Finiti gli ultimi regali, i caffè con gli amici per gli auguri di Natale in piccolo anticipo, sono restata sola per strada alla ricerca di un segno.
Qualcosa che mi parlasse di Natale nel cuore.
E tra i baci e le tenerezze tipiche delle festività, qualche luce, cercavo la natività.
Sul Corso nulla, Cattedrale ancora chiusa e così ho trovato quel che cercavo nella mia parrocchia di San Francesco.
Il silenzio.
La solitudine.
Quello che fa più paura.
Paura di esseri felici per la malinconia e le lacrime che scivolano lente.
Ed ecco la Madonna che attende come quella signora che incontrai giorni fa su via Repubblica che non conosceva la strada del sostituto del medico curante e le lacrime si accavallavano alla disperazione.
Durante quel piccolo tratto di strada insieme le preoccupazioni per le bollette, le tasse e per i pochi spiccioli della pensione.
San Giuseppe.
Il bastone, un po’ anziano, lo vedo in quel nonno incontrato durante una recita all’Auditorium che affaticato saliva il passeggino della nipotina – una dolcissima bimba dai riccioli biondi come un angelo – e vedendomi in cima alle scale mi fa “Cosa fanno i nonni per i propri pargoli”.
Generosità, pazienza e immenso amore come per un figlio.

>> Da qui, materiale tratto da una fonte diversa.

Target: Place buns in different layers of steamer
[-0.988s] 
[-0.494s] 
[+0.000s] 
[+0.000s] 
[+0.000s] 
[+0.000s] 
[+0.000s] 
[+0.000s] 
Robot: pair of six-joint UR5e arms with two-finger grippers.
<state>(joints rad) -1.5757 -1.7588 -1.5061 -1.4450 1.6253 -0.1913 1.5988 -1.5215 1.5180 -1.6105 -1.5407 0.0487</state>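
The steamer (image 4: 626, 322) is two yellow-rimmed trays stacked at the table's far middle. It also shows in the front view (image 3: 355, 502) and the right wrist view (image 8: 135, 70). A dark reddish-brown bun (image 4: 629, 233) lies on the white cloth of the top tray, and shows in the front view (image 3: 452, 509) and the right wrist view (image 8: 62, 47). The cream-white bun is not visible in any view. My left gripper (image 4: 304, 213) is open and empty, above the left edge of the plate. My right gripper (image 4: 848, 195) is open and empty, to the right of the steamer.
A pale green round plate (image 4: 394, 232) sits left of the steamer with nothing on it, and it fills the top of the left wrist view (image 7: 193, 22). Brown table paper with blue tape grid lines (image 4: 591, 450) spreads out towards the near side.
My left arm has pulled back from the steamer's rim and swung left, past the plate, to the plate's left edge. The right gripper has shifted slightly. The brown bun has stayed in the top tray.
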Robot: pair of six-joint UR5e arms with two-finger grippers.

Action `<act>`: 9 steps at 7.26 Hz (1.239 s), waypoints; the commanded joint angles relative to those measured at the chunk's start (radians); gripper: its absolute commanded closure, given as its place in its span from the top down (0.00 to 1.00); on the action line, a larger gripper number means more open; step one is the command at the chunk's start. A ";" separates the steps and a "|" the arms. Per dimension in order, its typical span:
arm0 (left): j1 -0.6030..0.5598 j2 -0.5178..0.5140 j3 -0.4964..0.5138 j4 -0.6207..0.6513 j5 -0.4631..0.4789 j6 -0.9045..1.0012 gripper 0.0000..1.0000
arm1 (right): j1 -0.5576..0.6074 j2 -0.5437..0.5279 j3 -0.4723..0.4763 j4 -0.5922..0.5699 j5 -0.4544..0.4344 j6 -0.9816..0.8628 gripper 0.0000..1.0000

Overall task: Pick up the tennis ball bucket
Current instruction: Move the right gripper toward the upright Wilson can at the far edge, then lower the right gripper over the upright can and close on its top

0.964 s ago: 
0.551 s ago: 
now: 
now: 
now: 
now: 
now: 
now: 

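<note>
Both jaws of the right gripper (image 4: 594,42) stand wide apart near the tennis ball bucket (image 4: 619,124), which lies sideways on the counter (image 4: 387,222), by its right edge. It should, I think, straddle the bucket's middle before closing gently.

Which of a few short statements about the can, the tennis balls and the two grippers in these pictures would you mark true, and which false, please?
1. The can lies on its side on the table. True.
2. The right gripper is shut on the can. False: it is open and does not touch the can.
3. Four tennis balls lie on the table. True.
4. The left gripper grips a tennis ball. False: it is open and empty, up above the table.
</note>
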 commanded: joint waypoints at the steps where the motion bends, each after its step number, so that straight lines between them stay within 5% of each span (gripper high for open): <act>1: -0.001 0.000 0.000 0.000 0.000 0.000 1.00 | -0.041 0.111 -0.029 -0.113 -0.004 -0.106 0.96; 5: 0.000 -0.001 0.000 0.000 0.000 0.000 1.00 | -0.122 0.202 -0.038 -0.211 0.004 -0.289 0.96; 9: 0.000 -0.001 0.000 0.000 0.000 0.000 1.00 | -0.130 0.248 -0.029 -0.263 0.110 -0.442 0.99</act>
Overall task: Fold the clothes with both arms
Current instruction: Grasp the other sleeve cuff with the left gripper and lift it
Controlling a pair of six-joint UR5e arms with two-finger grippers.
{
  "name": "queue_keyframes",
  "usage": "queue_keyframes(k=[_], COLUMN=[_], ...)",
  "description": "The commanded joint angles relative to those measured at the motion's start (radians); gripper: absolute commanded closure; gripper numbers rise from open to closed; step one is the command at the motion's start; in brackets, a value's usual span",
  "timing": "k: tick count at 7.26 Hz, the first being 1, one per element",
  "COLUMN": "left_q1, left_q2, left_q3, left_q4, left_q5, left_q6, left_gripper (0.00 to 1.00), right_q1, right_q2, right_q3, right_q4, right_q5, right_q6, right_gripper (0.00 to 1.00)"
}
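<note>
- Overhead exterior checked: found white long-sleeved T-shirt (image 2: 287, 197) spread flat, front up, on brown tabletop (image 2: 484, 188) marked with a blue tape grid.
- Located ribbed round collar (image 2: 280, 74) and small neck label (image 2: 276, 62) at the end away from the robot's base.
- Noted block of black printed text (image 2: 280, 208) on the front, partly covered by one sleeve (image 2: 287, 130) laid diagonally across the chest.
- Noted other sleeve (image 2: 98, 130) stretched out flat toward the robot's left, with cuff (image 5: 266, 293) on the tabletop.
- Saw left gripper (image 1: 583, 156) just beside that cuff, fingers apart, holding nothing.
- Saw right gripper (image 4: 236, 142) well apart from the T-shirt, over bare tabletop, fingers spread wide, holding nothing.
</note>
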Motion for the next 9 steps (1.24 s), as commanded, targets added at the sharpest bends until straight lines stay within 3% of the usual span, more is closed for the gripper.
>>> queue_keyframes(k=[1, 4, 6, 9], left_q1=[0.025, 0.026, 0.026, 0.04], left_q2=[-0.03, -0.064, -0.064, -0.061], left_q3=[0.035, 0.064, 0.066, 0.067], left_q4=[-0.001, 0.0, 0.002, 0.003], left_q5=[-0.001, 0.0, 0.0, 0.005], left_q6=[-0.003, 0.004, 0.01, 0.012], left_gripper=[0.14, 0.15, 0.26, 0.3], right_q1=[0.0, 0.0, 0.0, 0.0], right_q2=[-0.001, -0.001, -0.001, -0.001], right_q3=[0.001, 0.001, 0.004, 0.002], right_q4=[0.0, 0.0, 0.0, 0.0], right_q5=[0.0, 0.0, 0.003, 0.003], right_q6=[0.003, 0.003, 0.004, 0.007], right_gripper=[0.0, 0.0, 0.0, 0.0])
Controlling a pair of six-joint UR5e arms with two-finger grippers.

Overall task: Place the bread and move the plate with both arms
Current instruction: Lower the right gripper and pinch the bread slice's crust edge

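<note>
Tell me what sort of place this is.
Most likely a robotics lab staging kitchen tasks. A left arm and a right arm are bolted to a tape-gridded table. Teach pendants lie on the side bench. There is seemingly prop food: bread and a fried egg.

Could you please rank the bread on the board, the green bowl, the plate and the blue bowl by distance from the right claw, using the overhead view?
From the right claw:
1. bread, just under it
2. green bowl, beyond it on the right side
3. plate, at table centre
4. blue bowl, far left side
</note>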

Gli animali, il bue, l’asinello, le pecorelle: le ho viste nelle parole tristi del mio amico (e di chissà quanti) ha perso la sua volpina Bianca nel cane randagio che solitamente bazzica vicino casa che spaventato dai botti si era nascosto dietro la porta della farmacia di turno…
E il bambino… quel che arriva?
Mah, non so.
Forse, come si dice nel nostro video augurale (http://www.youtube.com/watch?v=e4I4ppLbIjc&feature=c4-feed-u&app=desktop) dovremmo recuperare il Bambino nel cuore di ciascuno di noi scrostando tutto ciò che di cattivo facciamo durante la giornata.
Negli atti di presunzione, disobbedienza, infedeltà, maleducazione, arroganza, permalosità e chi più ne ha più ne metta.
Così spero che ieri dopo aver posto il neonato Salvatore nella mangiatoia abbiate mangiato i nostri “cìcere frìtte, féufe, carteddéute, / semménde, pestàzze e calzengìidde, / chiachìune, castàgne e pecciuatìidde.
Che abbiate giocato a “la tòmbele, u mazzétte, / re grànne a chèrra vànne pu tréssétte, / re nùmbre acchemegghiéute che re lendècchie / re scórze du marànge e re cecèrchie”.
Perché Natale è Natale sempre.
Tra la polvere e gli anfratti dei nostri ricordi e della nostra meravigliosa tradizione:
“Natéule de tànne, de mòue, de sémbe, / Natéule du povrìdde e du poténde, / Natéule de quànne Dómene Ddóje / jìnde a na stàdde scènne velóje / pe ddóice a tùtte r’aggénde du mùnne: / “Grànne jè ‘ngìile ci ‘ndèrre jè menùnne”/ e a ci jè vécchie e streppiéute: / “Nàn sì chiù sìule, mòue, sìme fréute!”.
Faccio gli auguri a tutta la mia famiglia, ai miei amici – vicini e lontani – e a tutti voi, nostri affezionatissimi lettori.
Vi abbracciamo, uno per uno.
Ringrazio, infine, Michele Muschitiello per narrare sempre con la nostra lingua madre e ricordarci chi siamo.
Bitontini un po’ strani, ma ad ogni modo speciali.